_Your task_. Reproduce the listing below exactly, except for its pictures.

:::::

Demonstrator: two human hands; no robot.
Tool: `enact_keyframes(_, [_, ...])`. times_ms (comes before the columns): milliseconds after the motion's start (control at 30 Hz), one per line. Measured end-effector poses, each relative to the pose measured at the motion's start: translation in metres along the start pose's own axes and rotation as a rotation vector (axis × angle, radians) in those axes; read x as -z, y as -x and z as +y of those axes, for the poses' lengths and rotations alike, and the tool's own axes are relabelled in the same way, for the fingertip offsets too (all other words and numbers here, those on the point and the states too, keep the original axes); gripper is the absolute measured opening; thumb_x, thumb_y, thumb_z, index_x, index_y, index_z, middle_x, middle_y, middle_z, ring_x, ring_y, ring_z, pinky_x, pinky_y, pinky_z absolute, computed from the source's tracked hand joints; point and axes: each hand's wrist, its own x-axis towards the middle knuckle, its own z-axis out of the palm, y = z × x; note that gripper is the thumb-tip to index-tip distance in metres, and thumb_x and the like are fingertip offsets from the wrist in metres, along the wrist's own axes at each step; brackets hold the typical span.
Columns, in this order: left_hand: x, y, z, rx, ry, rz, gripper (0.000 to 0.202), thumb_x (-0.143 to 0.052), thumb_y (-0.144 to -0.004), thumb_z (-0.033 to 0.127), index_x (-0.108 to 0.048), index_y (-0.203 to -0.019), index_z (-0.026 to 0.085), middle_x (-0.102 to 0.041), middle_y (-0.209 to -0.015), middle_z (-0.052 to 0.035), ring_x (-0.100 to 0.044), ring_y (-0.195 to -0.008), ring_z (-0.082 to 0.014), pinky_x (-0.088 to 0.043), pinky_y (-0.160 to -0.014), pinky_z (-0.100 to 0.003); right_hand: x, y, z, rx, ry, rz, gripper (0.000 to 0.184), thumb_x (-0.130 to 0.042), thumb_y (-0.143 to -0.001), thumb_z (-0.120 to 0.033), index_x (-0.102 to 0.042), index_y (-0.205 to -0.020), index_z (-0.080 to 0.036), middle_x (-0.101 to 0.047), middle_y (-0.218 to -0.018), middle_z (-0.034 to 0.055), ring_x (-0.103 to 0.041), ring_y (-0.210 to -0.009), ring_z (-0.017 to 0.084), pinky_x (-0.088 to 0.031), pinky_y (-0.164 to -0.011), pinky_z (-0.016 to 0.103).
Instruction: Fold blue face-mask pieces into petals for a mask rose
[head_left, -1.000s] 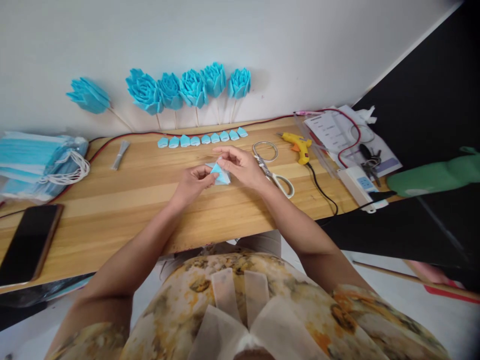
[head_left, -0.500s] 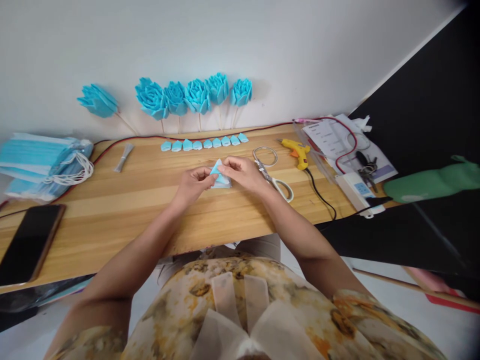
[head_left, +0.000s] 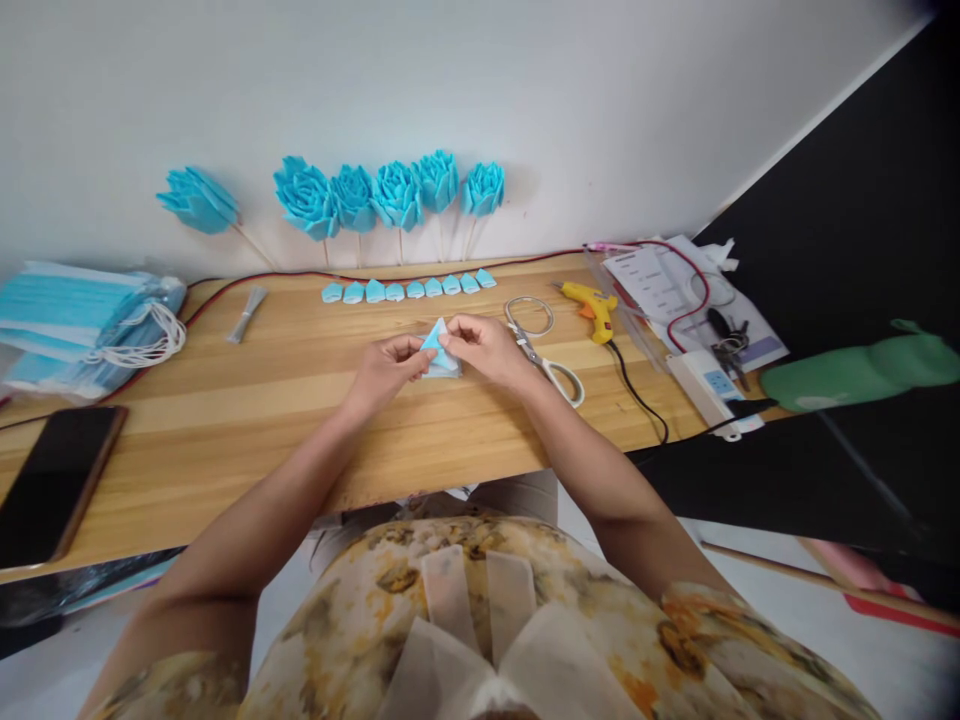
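Between my two hands is a small piece of blue and white mask fabric (head_left: 437, 335), folded to a point at the top. My left hand (head_left: 391, 368) pinches its left side with thumb and fingers. On the opposite side, the thumb and fingers of my right hand (head_left: 480, 345) grip the fold. Under the piece, a little pale fabric (head_left: 444, 366) shows; whether it is a separate stack I cannot tell. Several folded blue petals (head_left: 415, 289) lie in a row just beyond. A pair of scissors (head_left: 551, 365) with pale handles rests beside my right hand.
Several blue fabric flowers (head_left: 396, 195) on sticks lean against the wall. Face masks (head_left: 71, 310), a bundle of thin strips (head_left: 246, 315) and a phone (head_left: 60, 485) lie left. Rightward are a yellow glue gun (head_left: 592, 308), a power strip (head_left: 709, 388), keys (head_left: 731, 340) and a green bottle (head_left: 855, 372).
Both hands keep hold of the folded fabric, which has barely shifted. My right fingers have moved very slightly along its edge. The camera view has shifted a little.
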Motion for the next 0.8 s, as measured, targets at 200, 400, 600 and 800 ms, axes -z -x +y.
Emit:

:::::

_Answer_.
Demonstrator: two human hands; no robot.
Tool: `enact_keyframes(_, [_, ...])`. times_ms (comes before the columns): milliseconds after the motion's start (control at 30 Hz), one per line. Measured end-effector poses, each relative to the pose measured at the motion's start: translation in metres along the start pose's own axes and rotation as a rotation vector (axis × angle, radians) in those axes; read x as -z, y as -x and z as +y of those axes, for the poses' lengths and rotations alike, and the tool's own axes are relabelled in the same way, for the fingertip offsets too (all other words and numbers here, those on the point and the states too, keep the original axes); gripper is the absolute measured opening; thumb_x, thumb_y, thumb_z, index_x, index_y, index_z, middle_x, middle_y, middle_z, ring_x, ring_y, ring_z, pinky_x, pinky_y, pinky_z absolute, computed from the source's tracked hand joints; point and axes: each hand's wrist, its own x-axis towards the middle knuckle, its own z-axis out of the palm, y = z × x; note that gripper is the thumb-tip to index-tip distance in metres, and thumb_x and the like are fingertip offsets from the wrist in metres, along the wrist's own axes at each step; brackets hold the typical span.
Columns, in this order: left_hand: x, y, z, rx, ry, rz, gripper (0.000 to 0.202), thumb_x (-0.143 to 0.052), thumb_y (-0.144 to -0.004), thumb_z (-0.033 to 0.127), index_x (-0.108 to 0.048), index_y (-0.203 to -0.019), index_z (-0.026 to 0.085), middle_x (-0.102 to 0.041), middle_y (-0.209 to -0.015), middle_z (-0.052 to 0.035), ring_x (-0.100 to 0.044), ring_y (-0.195 to -0.008), ring_z (-0.082 to 0.014), pinky_x (-0.088 to 0.043), pinky_y (-0.160 to -0.014), pinky_z (-0.100 to 0.003); right_hand: x, y, z, rx, ry, rz, gripper (0.000 to 0.184), thumb_x (-0.130 to 0.042), thumb_y (-0.143 to -0.001), thumb_z (-0.120 to 0.033), index_x (-0.102 to 0.042), index_y (-0.205 to -0.020), index_z (-0.080 to 0.036), middle_x (-0.101 to 0.047), middle_y (-0.218 to -0.018), middle_z (-0.034 to 0.055), ring_x (-0.103 to 0.041), ring_y (-0.210 to -0.009), ring_z (-0.017 to 0.084), pinky_x (-0.088 to 0.031), pinky_y (-0.164 to -0.011), pinky_z (-0.016 to 0.103).
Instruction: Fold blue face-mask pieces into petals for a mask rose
[head_left, -1.000s] 
[head_left, -0.500s] 
[head_left, +0.000s] 
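Between my two hands is a small piece of blue and white mask fabric (head_left: 437, 335), folded to a point at the top. My left hand (head_left: 391, 368) pinches its left side with thumb and fingers. On the opposite side, the thumb and fingers of my right hand (head_left: 480, 345) grip the fold. Under the piece, a little pale fabric (head_left: 444, 366) shows; whether it is a separate stack I cannot tell. Several folded blue petals (head_left: 415, 289) lie in a row just beyond. A pair of scissors (head_left: 551, 365) with pale handles rests beside my right hand.
Several blue fabric flowers (head_left: 396, 195) on sticks lean against the wall. Face masks (head_left: 71, 310), a bundle of thin strips (head_left: 246, 315) and a phone (head_left: 60, 485) lie left. Rightward are a yellow glue gun (head_left: 592, 308), a power strip (head_left: 709, 388), keys (head_left: 731, 340) and a green bottle (head_left: 855, 372).
Both hands keep hold of the folded fabric, which has barely shifted. My right fingers have moved very slightly along its edge. The camera view has shifted a little.
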Motion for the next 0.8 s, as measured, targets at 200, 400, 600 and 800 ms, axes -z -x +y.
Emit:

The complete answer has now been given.